Côte d’Ivoire : une grève victorieuse

Dans le dernier numéro de leur journal Le Pouvoir aux travailleurs (20 décembre 2015), nos camarades de l’Union africaine des travailleurs communistes internationalistes (UATCI-UCI) relatent la grève des chauffeurs de bus de la Société des transports abidjanais (SOTRA).

Les chauffeurs de la Sotra (transport public) s’étaient mis en grève le 7 décembre. Ils n’avaient pas déposé de préavis de grève, ni même informé préalablement les grands dirigeants des syndicats, de peur d’être sabotés par ceux-là qui sont plus avec les patrons qu’avec eux les travailleurs.

Lors des mouvements précédents, la direction de la Sotra licenciait les grévistes en disant que les procédures n’étaient pas respectées et que le mouvement était illégal. Cette fois cette direction a changé d’attitude car elle a bien vu que les chauffeurs étaient résolus. À peine quelques heures après le déclenchement de la grève, elle a dû recevoir la délégation des grévistes.

Ces travailleurs sont surexploités et font le travail de deux personnes : celui du chauffeur et du receveur dont le poste a été supprimé. Tout le monde peut d’ailleurs voir comment le travail du machiniste de bus est pénible. Ils cuisent dans la chaleur et respirent le mauvais air à longueur de journée. De plus, ils commencent la journée tôt le matin et la terminent tard la nuit. Avec leur maigre revenu, aucun d’entre eux ne peut prétendre habiter Cocody, si ce n’est dans ses bidonvilles. Comme tous les travailleurs du rang qui habitent les bas quartiers, ils subissent l’insécurité ambiante. C’est d’ailleurs les agressions répétées des bandits contre ces travailleurs qui ont été l’étincelle qui a déclenché la grève. Ce sont ces travailleurs-là que la direction de la Sotra a accepté de recevoir parce qu’elle a bien vu qu’ils ne reculeraient pas comme les fois précédentes.

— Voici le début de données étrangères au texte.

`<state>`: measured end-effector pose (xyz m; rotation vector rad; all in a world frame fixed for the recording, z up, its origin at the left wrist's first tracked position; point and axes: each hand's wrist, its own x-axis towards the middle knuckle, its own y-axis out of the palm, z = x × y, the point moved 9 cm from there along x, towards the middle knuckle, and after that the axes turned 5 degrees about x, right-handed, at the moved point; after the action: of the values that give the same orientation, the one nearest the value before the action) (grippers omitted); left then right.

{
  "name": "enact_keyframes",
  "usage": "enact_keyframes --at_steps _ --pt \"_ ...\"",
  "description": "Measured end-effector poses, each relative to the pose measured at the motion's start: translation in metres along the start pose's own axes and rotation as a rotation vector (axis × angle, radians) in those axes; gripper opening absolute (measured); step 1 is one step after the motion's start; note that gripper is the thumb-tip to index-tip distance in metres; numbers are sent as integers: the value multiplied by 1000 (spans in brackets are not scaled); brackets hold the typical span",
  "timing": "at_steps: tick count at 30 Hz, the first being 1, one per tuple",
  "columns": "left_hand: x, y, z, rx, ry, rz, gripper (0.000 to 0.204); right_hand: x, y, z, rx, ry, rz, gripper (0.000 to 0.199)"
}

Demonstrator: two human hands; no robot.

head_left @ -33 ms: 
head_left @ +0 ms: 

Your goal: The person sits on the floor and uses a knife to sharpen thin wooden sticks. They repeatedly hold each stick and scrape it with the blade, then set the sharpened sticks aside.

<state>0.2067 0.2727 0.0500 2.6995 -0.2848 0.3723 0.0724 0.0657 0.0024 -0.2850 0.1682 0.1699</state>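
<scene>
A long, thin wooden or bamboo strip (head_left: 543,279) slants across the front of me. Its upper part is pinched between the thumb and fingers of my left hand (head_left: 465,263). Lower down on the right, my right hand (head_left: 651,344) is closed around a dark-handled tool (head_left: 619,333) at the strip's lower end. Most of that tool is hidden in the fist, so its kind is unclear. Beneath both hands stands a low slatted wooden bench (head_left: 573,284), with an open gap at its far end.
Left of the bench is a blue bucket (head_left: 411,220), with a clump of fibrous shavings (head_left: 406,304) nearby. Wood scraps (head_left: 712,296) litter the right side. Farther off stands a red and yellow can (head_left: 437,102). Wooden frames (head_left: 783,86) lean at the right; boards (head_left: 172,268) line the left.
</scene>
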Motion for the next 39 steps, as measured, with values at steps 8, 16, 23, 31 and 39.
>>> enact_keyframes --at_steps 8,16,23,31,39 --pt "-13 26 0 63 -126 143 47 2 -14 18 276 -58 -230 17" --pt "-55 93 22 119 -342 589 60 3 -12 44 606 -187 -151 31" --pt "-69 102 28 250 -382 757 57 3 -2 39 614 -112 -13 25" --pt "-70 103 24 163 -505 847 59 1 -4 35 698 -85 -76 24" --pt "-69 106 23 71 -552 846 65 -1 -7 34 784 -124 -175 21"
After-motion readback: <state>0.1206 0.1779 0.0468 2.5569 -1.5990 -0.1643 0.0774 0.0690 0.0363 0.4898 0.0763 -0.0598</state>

Sur place, leur employeur a accepté de payer les 8 % d’augmentation, avec effet rétroactif depuis le mois de janvier 2015. Ils ont aussi eu gain de cause pour une gratification à hauteur de 150 % du salaire net.

Quant à leurs autres revendications, l’embauche des stagiaires en « formation-emploi », une prime de sécurité de 50 000 Fr, une indemnité de logement de 60 000 Fr, la direction a demandé la mise en place d’un « cadre de discussion ». En clair, cela signifie qu’il leur faudra engager une autre grève bien plus puissante et surtout avec l’ensemble du personnel de la Sotra avant que la direction ne daigne s’y pencher.

Cette grève des chauffeurs montre encore une fois qu’il n’y a que le rapport de forces pour faire plier les employeurs. Ce qui a pesé en faveur des chauffeurs de bus, c’est qu’ils transportent chaque jour des milliers de travailleurs sur leurs lieux de travail. Ce qui veut dire qu’une grève de la Sotra a des conséquences immédiates pour les patrons du port, des banques et des usines, pour ne prendre que ces cas ! La direction de la Sotra, derrière elle sans doute le gouvernement, a donc choisi de céder en partie aux revendications de ces grévistes. D’autant plus rapidement que le gouvernement pouvait craindre une contagion vers d’autres secteurs. En effet, si cette grève durait, elle pouvait être susceptible d’entraîner les travailleurs des autres entreprises, sachant que tous sont aussi concernés par des revendications qui ont des points communs. Une telle grève pouvait risquer de « gâter » leurs fêtes de fin d’année.